In the entries below, find the line with "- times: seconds" and the line with "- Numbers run". Reproduce those two lines and every line between them exactly, and nothing more.
____
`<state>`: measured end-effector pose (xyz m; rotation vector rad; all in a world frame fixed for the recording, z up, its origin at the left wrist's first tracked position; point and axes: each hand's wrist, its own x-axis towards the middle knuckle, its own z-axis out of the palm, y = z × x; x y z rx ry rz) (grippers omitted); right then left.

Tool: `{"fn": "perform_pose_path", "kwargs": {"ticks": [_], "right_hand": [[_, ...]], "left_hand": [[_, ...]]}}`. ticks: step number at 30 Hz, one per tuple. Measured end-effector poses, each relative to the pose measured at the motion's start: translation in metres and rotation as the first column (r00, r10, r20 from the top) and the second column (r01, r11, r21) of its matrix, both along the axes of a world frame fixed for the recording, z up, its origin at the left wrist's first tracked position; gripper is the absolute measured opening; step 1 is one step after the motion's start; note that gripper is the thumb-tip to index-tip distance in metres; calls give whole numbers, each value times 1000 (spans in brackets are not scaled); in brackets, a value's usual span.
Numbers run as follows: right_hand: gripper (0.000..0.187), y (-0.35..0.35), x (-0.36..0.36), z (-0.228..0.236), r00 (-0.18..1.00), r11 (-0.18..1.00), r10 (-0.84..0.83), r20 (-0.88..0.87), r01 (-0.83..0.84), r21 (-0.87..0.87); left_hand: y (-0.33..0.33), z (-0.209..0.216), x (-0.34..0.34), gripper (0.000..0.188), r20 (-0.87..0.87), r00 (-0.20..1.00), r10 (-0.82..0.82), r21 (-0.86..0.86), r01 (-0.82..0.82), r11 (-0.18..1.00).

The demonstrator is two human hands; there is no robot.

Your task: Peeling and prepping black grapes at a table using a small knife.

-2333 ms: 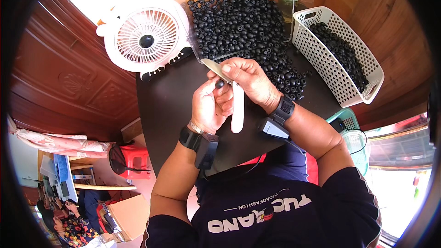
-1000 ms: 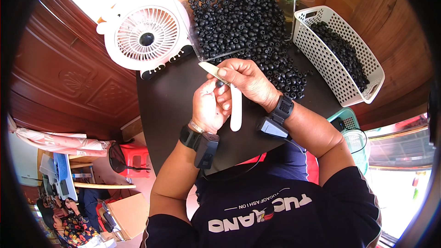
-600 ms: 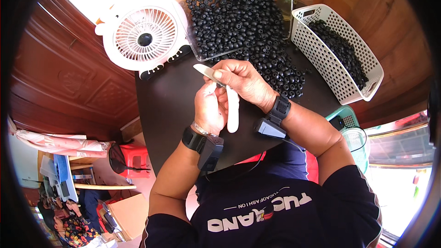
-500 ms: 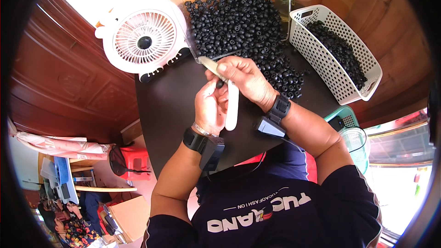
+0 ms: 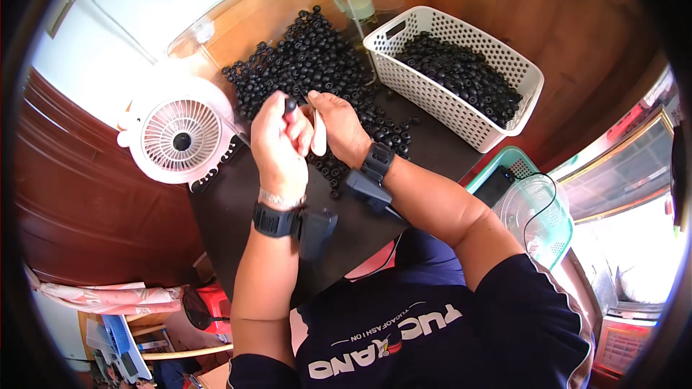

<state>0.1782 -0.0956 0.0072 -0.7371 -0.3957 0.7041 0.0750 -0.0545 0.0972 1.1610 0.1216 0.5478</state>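
Observation:
My left hand [image 5: 280,148] is raised over the dark table with its fingers curled. Between thumb and fingertips it pinches a small round black bead [image 5: 290,105]. Close on its right, my right hand [image 5: 340,126] is closed on a slim white-handled tool [image 5: 318,137], whose handle points down between the two hands. The tool's working end is mostly hidden by my fingers, so its exact kind is unclear. Just beyond both hands lies a large heap of similar black beads [image 5: 303,54], several with round holes showing; some are scattered below and right of my right hand.
A white perforated basket [image 5: 432,86] with more black pieces stands at the back right. A white fan [image 5: 180,140] is on the left of the dark table [image 5: 231,223]. Behind the heap stands a jar with a pale green lid [image 5: 360,9]. Green baskets [image 5: 551,234] sit at right.
The view has shifted, so the surroundings sit differently. My left hand has turned and lifted the bead nearer the heap. The white handle has moved close beside my right hand.

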Motion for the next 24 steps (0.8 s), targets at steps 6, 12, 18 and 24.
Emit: {"fn": "perform_pose_path", "kwargs": {"ticks": [6,12,18,24], "right_hand": [[23,-8,21,-1,984,986,-157,-86,152,-65],[18,-33,-14,10,965,945,257,-52,-239,224],[22,-2,17,7,948,948,-223,228,265,-177],[30,-13,28,3,963,935,-270,23,268,-234]], "left_hand": [[-27,26,64,27,26,1000,6,96,-9,995],[-47,19,138,25,-36,990,138,824,-49,565],[-32,29,72,25,-182,983,32,526,70,847],[23,-14,-16,25,-335,924,185,552,33,833]]}}
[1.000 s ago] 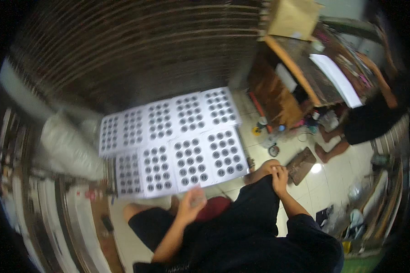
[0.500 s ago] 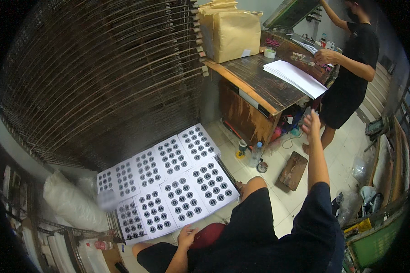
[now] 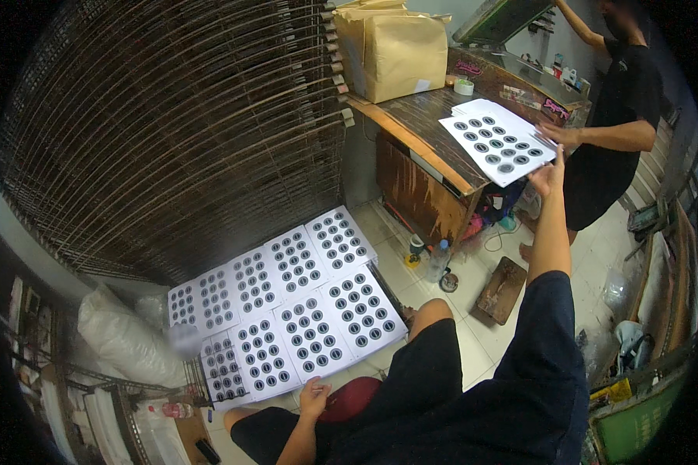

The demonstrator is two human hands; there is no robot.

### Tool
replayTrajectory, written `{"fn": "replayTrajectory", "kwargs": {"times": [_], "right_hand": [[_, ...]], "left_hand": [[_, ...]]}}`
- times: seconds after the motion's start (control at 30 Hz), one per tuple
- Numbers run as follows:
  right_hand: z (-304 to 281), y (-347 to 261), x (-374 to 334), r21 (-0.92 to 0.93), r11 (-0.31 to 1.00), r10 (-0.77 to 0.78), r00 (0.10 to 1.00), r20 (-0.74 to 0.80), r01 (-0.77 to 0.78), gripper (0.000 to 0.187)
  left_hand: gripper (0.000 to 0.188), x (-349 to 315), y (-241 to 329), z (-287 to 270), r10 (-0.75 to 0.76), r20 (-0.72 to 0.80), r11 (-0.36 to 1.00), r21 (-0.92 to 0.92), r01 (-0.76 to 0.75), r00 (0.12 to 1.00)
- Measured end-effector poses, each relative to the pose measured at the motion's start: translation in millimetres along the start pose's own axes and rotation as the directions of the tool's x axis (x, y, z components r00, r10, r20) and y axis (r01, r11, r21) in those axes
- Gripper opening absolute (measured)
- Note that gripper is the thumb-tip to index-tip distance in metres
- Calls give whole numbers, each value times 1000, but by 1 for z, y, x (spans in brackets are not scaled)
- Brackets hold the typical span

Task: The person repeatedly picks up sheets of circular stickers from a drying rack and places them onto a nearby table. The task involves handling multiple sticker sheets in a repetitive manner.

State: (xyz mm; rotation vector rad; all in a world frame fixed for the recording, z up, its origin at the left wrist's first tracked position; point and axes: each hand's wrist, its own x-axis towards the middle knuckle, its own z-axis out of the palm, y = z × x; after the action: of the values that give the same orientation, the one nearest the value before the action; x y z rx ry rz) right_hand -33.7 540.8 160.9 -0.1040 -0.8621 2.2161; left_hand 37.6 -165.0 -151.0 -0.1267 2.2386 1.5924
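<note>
My right hand (image 3: 549,180) reaches out at the right and pinches the near corner of a white sheet printed with rows of dark round emblems (image 3: 498,147). The sheet is over a stack of white paper (image 3: 485,108) on the wooden table. A co-worker's hand (image 3: 560,136) is at the sheet's right edge; whether it still grips is unclear. My left hand (image 3: 314,398) hovers by my lap, fingers loosely apart and holding nothing. Just beyond it, several similar printed sheets (image 3: 309,335) lie in two rows on a low rack.
A tall wire drying rack (image 3: 171,139) rises at the left. The wooden table (image 3: 419,128) bears a brown paper-wrapped bundle (image 3: 405,58) and a tape roll (image 3: 464,87). On the floor are a bottle (image 3: 440,260) and a brown box (image 3: 501,291). A white sack (image 3: 124,333) sits far left.
My right hand has moved up and taken hold of the printed sheet. The co-worker has brought that sheet nearer, over the white stack. My left hand has barely moved.
</note>
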Motion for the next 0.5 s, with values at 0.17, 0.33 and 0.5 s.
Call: {"fn": "replayTrajectory", "kwargs": {"times": [0.17, 0.33, 0.5], "right_hand": [[-8, 15, -7, -537, 815, 145, 975, -170, -215, 39], [44, 35, -56, -577, 816, -29, 998, -60, -11, 34], [110, 111, -159, -356, 929, -83, 995, 56, 97, 36]], "left_hand": [[49, 2, 3, 3, 6, 9, 999, 49, -7, 1000], [51, 3, 19, 9, -38, 87, 999, 4, 38, 996], [51, -5, 81, 13, 219, 112, 972, -106, -207, 969]]}}
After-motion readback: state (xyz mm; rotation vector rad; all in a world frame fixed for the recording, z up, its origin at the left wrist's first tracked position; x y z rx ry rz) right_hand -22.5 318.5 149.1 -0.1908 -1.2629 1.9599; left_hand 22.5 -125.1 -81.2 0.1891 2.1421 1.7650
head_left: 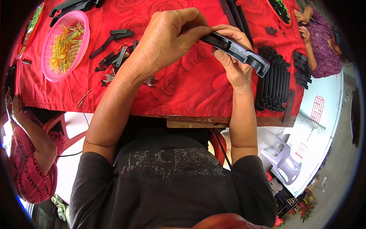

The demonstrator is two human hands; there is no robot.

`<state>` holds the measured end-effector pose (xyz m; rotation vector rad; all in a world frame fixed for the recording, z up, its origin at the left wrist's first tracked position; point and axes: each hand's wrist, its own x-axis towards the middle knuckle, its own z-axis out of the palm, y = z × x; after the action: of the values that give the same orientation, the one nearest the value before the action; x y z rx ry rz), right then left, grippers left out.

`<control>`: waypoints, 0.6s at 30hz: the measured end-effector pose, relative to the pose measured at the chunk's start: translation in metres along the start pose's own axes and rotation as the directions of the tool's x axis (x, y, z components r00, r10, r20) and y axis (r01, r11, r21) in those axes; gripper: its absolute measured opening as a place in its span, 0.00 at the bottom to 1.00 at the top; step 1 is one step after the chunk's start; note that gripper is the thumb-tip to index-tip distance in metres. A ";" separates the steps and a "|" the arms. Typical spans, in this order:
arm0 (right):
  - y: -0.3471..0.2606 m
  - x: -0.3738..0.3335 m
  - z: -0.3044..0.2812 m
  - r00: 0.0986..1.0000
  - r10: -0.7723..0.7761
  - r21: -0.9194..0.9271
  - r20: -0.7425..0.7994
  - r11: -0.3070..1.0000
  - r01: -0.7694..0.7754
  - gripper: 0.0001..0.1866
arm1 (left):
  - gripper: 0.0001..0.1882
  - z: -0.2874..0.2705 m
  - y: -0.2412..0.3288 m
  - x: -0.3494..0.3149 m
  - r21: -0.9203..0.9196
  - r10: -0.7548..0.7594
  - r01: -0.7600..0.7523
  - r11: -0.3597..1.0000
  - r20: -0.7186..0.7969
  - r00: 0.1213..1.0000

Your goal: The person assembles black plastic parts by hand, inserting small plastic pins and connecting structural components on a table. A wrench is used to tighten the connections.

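A long black plastic part [249, 58] with a hollow, greyish inner side and a hooked end is held above the red cloth. My right hand [237, 72] grips it, thumb on the near side and fingers behind. My left hand [162, 40] is closed in a pinch at the part's left end; whether a small piece sits between those fingertips is hidden. Under my left forearm lie a wrench [109, 78] and small black pieces [110, 59]. The jaw of a wrench [151, 81] shows beside my left wrist. To the right lie rows of similar black parts [272, 86].
A pink basket [45, 61] of yellow translucent pieces [68, 49] stands at left on the red tablecloth [183, 93]. Long black strips [238, 15] lie at the far side. Co-workers sit left [30, 152] and right [324, 47]. A lilac plastic stool [284, 162] stands below right.
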<state>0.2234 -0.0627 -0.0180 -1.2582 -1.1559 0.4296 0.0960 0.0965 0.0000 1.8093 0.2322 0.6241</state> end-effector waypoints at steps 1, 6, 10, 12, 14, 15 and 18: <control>0.000 0.000 0.000 1.000 0.000 0.000 0.001 1.000 0.000 0.20 | 0.06 0.001 -0.003 0.001 -0.014 -0.008 0.008 1.000 0.016 1.000; -0.001 -0.001 -0.001 0.999 0.035 0.012 -0.011 0.999 -0.035 0.21 | 0.06 -0.005 0.000 0.002 -0.040 -0.138 0.148 0.988 0.175 0.975; 0.000 0.000 0.001 0.999 0.032 0.021 -0.015 0.999 -0.032 0.21 | 0.06 -0.008 -0.001 0.000 -0.066 -0.129 0.146 0.987 0.209 0.969; -0.001 -0.001 -0.001 0.999 0.033 0.006 -0.019 0.999 -0.033 0.21 | 0.07 -0.008 -0.001 0.001 -0.036 -0.117 0.128 0.991 0.225 0.967; -0.001 -0.001 -0.001 0.999 0.027 -0.010 -0.021 1.000 -0.027 0.21 | 0.07 -0.009 0.000 0.001 0.031 -0.135 0.131 0.991 0.222 0.966; -0.001 -0.001 -0.001 1.000 0.020 -0.024 -0.021 0.999 -0.020 0.21 | 0.07 -0.008 0.000 0.001 0.031 -0.135 0.132 0.991 0.222 0.966; 0.001 -0.001 -0.002 1.000 -0.004 -0.046 -0.013 0.999 0.003 0.22 | 0.07 -0.007 -0.003 0.001 -0.031 -0.137 0.146 0.989 0.197 0.971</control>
<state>0.2253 -0.0639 -0.0191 -1.2969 -1.1621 0.3933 0.0935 0.1034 -0.0016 1.7791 0.2110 0.3460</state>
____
**RESULT OF THE TASK**
- times: seconds after the motion's start (control at 30 Hz), one per tuple
- Numbers run as follows:

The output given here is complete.